### Task prompt:
Please print each record that follows precisely as it appears.

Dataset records
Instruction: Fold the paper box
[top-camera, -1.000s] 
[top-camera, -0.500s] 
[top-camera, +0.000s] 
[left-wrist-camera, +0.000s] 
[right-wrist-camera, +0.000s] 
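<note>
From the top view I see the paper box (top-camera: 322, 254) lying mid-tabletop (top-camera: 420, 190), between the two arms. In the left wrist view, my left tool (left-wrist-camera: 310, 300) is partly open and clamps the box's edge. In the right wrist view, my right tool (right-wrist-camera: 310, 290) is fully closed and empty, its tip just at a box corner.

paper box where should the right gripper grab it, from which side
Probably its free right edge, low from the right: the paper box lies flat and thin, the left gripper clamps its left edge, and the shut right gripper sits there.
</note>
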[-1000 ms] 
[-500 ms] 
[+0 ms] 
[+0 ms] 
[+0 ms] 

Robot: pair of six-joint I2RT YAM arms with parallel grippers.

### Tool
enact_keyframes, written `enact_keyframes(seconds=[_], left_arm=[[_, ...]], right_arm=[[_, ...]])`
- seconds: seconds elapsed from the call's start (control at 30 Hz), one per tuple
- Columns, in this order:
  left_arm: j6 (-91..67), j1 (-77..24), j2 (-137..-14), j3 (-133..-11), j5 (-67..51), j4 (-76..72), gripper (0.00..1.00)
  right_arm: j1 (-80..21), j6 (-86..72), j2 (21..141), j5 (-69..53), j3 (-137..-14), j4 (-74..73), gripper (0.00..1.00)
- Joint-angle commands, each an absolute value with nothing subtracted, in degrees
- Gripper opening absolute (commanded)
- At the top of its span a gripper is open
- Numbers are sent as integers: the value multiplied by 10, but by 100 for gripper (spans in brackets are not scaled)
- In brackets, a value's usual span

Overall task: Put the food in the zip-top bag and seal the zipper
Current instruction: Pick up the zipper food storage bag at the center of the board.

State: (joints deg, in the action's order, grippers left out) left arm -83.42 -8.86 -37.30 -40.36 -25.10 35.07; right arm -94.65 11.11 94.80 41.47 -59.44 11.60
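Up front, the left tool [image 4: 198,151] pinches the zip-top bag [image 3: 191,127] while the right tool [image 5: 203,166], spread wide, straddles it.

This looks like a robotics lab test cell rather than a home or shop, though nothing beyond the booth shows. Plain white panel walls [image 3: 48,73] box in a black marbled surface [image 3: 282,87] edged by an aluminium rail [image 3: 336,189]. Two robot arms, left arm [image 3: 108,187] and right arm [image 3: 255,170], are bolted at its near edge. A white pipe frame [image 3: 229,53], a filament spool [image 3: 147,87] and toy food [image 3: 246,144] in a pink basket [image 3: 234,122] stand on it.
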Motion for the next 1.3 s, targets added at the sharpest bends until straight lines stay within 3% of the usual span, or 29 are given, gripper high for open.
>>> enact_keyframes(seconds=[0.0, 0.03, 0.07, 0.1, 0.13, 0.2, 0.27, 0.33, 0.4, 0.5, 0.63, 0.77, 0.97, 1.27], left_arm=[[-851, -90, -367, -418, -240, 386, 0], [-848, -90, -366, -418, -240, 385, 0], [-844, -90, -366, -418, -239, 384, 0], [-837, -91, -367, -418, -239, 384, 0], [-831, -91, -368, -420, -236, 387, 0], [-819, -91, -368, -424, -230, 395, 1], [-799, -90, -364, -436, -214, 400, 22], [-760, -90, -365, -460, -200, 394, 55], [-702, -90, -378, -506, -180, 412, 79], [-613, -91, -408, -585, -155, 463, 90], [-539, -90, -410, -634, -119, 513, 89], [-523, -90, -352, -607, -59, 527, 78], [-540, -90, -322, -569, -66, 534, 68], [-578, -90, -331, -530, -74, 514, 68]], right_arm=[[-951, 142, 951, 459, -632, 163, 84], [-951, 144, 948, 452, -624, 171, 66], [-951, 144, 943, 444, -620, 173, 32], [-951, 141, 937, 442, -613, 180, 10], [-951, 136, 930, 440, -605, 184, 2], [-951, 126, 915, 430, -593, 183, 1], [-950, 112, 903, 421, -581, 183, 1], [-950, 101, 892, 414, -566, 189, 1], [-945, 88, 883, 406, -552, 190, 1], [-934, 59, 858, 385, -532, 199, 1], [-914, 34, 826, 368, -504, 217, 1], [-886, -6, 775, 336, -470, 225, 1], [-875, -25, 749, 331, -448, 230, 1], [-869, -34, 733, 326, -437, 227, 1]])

### Response:
Instruction: Fold the paper box
[top-camera, -1.000s] 
[top-camera, -0.500s] 
[top-camera, +0.000s] 
[left-wrist-camera, +0.000s] 
[right-wrist-camera, +0.000s] 
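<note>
From the top view I see the paper box (top-camera: 322, 254) lying mid-tabletop (top-camera: 420, 190), between the two arms. In the left wrist view, my left tool (left-wrist-camera: 310, 300) is partly open and clamps the box's edge. In the right wrist view, my right tool (right-wrist-camera: 310, 290) is fully closed and empty, its tip just at a box corner.

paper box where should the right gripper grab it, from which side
Probably its free right edge, low from the right: the paper box lies flat and thin, the left gripper clamps its left edge, and the shut right gripper sits there.
</note>
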[-1000 ms] 
[-500 ms] 
[+0 ms] 
[+0 ms] 
[+0 ms] 

Robot: pair of six-joint I2RT YAM arms with parallel grippers.

### Tool
enact_keyframes, written `enact_keyframes(seconds=[_], left_arm=[[_, ...]], right_arm=[[_, ...]])`
- seconds: seconds elapsed from the call's start (control at 30 Hz), one per tuple
- Columns, in this order:
  left_arm: j6 (-91..67), j1 (-77..24), j2 (-137..-14), j3 (-133..-11), j5 (-67..51), j4 (-76..72), gripper (0.00..1.00)
  right_arm: j1 (-80..21), j6 (-86..72), j2 (21..141), j5 (-69..53), j3 (-137..-14), j4 (-74..73), gripper (0.00..1.00)
- Joint-angle commands, each an absolute value with nothing subtracted, in degrees
- Gripper opening absolute (commanded)
- At the top of its span a gripper is open
- Numbers are sent as integers: the value multiplied by 10, but by 100 for gripper (spans in brackets are not scaled)
- In brackets, a value's usual span

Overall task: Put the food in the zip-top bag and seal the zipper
Current instruction: Pick up the zipper food storage bag at the center of the board.

State: (joints deg, in the action's order, grippers left out) left arm -83.42 -8.86 -37.30 -40.36 -25.10 35.07; right arm -94.65 11.11 94.80 41.47 -59.44 11.60
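Up front, the left tool [image 4: 198,151] pinches the zip-top bag [image 3: 191,127] while the right tool [image 5: 203,166], spread wide, straddles it.

This looks like a robotics lab test cell rather than a home or shop, though nothing beyond the booth shows. Plain white panel walls [image 3: 48,73] box in a black marbled surface [image 3: 282,87] edged by an aluminium rail [image 3: 336,189]. Two robot arms, left arm [image 3: 108,187] and right arm [image 3: 255,170], are bolted at its near edge. A white pipe frame [image 3: 229,53], a filament spool [image 3: 147,87] and toy food [image 3: 246,144] in a pink basket [image 3: 234,122] stand on it.
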Motion for the next 1.3 s, targets added at the sharpest bends until straight lines stay within 3% of the usual span, or 29 are given, gripper high for open.
>>> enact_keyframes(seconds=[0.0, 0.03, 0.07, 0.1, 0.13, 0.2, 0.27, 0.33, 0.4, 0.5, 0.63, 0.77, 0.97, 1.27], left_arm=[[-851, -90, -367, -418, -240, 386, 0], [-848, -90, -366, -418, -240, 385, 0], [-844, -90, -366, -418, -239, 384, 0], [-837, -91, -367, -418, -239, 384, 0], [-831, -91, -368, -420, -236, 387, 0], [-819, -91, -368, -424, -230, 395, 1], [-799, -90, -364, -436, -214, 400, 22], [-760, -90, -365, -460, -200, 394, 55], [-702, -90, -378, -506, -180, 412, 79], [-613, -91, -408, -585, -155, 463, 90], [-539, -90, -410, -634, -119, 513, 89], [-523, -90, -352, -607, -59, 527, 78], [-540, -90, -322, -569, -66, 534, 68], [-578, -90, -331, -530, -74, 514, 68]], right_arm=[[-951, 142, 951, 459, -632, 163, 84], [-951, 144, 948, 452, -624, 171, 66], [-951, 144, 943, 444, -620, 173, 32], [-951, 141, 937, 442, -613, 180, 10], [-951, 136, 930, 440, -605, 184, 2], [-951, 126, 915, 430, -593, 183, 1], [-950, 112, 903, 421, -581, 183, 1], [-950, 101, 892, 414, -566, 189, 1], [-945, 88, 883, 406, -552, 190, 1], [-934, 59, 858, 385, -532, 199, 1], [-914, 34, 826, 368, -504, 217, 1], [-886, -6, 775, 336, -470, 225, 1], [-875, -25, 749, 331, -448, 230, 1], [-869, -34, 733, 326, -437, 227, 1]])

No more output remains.